Artificial Intelligence has made it possible to automatically discover data sources, properties, and linkages. Machine learning algorithms save time and effort by analyzing recent data to find connections and trends. Furthermore, AI streamlines the process of mapping schemas since computers employ semantic analysis and pattern recognition to find commonalities between dissimilar schemas.
Even while companies are becoming specialists in producing large amounts of data, they still have problems with data quality. IBM estimates that the annual cost of inadequate data quality in the US is $3.1 trillion, demonstrating how little progress is achieved despite the advancement of data management tools. AI, though, may turn out to be unique.
AI systems can quickly identify and fix mistakes, inconsistencies, and abnormalities in datasets. The ability of AI systems to manage missing data is one of its unique features. Without sacrificing precision, AI algorithms can identify missing values in the data and replace them with approximations.
Data analysis, the final stage of any data management process, is where AI may potentially make the biggest impact. Following GPT’s release, NLP integrations in data analytics have become more commonplace. Textual information from documents, social media, and consumer reviews is analyzed using NLP algorithms. Using clustering techniques, AI is also able to combine related data.
In data analysis, two essential methods are regression analysis and decision trees. Even with datasets with several dimensions, sophisticated decision trees can be effortlessly generated by AI-driven machine learning algorithms.
Some challenges while adopting AI in data management
For any new platform to perform to its fullest the ideal requirements must be met. Before organizations can successfully become data-driven, they must overcome a few major adoption and implementation difficulties.
- Vintage architecture
Organizations frequently struggle with the silos that make up their infrastructure. They often aren’t integrated, which prevents them from cooperating well. The data contained in these silos becomes challenging to access. As a result, fewer individuals have access to the data than would be the case if a company invested in more recent technology. Making the switch to the cloud is a crucial step toward improved infrastructure.
- Shortage of talent
Numerous publications demonstrate the persistent lack of skilled personnel in the data science domain. As data engineering processes become more automated, there’s a growing demand for broad skills in data science, machine learning, and artificial intelligence. The younger generation of professionals has to stay up to date with the wide range of abilities needed for data science.
- Changing the mindset
The management team should focus on reorienting the organization’s mentality to embrace new data, analytics, and automation processes. Employees must be comforted that their jobs are not in danger since AI systems free up skilled workers to perform difficult tasks that have the potential to ignite market disruptors. Of course, upgrading skill sets and specific knowledge are necessary. A shift in perspective needs to start with the C-suite and trickle down to every person in a company.
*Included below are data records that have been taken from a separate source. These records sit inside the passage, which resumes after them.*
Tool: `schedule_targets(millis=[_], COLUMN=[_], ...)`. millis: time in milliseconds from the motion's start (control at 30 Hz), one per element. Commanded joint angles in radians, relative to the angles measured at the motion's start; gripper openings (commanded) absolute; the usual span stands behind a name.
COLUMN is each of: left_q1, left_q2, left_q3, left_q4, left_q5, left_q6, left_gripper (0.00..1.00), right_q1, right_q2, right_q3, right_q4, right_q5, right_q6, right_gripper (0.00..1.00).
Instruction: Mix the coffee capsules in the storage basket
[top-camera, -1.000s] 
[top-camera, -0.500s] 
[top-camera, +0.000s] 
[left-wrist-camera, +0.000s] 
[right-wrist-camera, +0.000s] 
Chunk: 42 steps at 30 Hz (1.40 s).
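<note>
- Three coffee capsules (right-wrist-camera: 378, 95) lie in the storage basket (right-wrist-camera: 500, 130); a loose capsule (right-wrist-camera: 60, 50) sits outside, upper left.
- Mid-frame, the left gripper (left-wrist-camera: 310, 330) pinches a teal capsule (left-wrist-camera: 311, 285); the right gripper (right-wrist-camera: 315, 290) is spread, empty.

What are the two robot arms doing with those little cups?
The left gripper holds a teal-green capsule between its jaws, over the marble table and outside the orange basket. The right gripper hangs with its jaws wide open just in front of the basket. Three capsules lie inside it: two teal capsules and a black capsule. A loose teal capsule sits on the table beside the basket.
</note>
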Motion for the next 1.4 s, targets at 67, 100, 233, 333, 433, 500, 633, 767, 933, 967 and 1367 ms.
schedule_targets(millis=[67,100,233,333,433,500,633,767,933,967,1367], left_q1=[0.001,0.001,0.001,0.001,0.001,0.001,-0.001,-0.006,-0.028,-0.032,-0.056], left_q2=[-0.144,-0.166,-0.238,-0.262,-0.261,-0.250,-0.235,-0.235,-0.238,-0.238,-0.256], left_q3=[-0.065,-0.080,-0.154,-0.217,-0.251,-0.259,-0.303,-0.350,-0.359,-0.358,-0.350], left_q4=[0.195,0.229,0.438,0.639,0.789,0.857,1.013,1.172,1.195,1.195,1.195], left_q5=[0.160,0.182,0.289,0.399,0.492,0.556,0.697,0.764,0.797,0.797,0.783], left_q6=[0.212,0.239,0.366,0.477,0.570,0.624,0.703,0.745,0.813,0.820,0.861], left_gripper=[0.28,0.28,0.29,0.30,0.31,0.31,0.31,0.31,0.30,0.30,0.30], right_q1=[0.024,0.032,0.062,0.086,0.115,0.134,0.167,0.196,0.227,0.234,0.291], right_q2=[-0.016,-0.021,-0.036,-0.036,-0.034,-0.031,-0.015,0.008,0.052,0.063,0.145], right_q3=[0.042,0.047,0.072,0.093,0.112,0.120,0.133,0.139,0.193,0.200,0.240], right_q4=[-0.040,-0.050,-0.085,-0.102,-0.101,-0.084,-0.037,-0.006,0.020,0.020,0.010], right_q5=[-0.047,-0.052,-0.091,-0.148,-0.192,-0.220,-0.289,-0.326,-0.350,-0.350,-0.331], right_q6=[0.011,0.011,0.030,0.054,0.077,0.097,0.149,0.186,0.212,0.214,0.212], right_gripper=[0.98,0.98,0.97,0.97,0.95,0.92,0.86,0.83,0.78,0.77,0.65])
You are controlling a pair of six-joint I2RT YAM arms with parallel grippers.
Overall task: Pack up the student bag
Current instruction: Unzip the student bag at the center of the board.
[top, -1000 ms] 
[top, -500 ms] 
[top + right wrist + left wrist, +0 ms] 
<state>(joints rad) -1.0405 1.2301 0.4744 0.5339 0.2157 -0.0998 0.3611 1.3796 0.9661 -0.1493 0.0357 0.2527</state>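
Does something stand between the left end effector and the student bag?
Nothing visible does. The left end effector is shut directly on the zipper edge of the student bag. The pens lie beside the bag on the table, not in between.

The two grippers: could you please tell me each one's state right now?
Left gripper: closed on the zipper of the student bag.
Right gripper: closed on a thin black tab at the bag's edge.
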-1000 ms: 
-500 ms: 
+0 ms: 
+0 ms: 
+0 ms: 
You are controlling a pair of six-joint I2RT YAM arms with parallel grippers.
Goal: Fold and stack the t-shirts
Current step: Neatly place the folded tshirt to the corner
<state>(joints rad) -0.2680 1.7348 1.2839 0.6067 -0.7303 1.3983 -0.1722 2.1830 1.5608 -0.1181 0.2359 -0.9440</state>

In conclusion, businesses face both opportunities and challenges as a result of AI’s impact on enterprise data management. Artificial intelligence (AI) can improve data quality, automate analysis, and expedite data processing, enabling effective data-driven decision-making.
However, integrating AI into data management also necessitates a considerable investment in personnel and technology, as well as adjustments to current workflows and business processes.
For enterprises to fully reap the benefits of artificial intelligence (AI) in enterprise data management, these issues must be carefully considered, and comprehensive plans for successful deployment must be developed.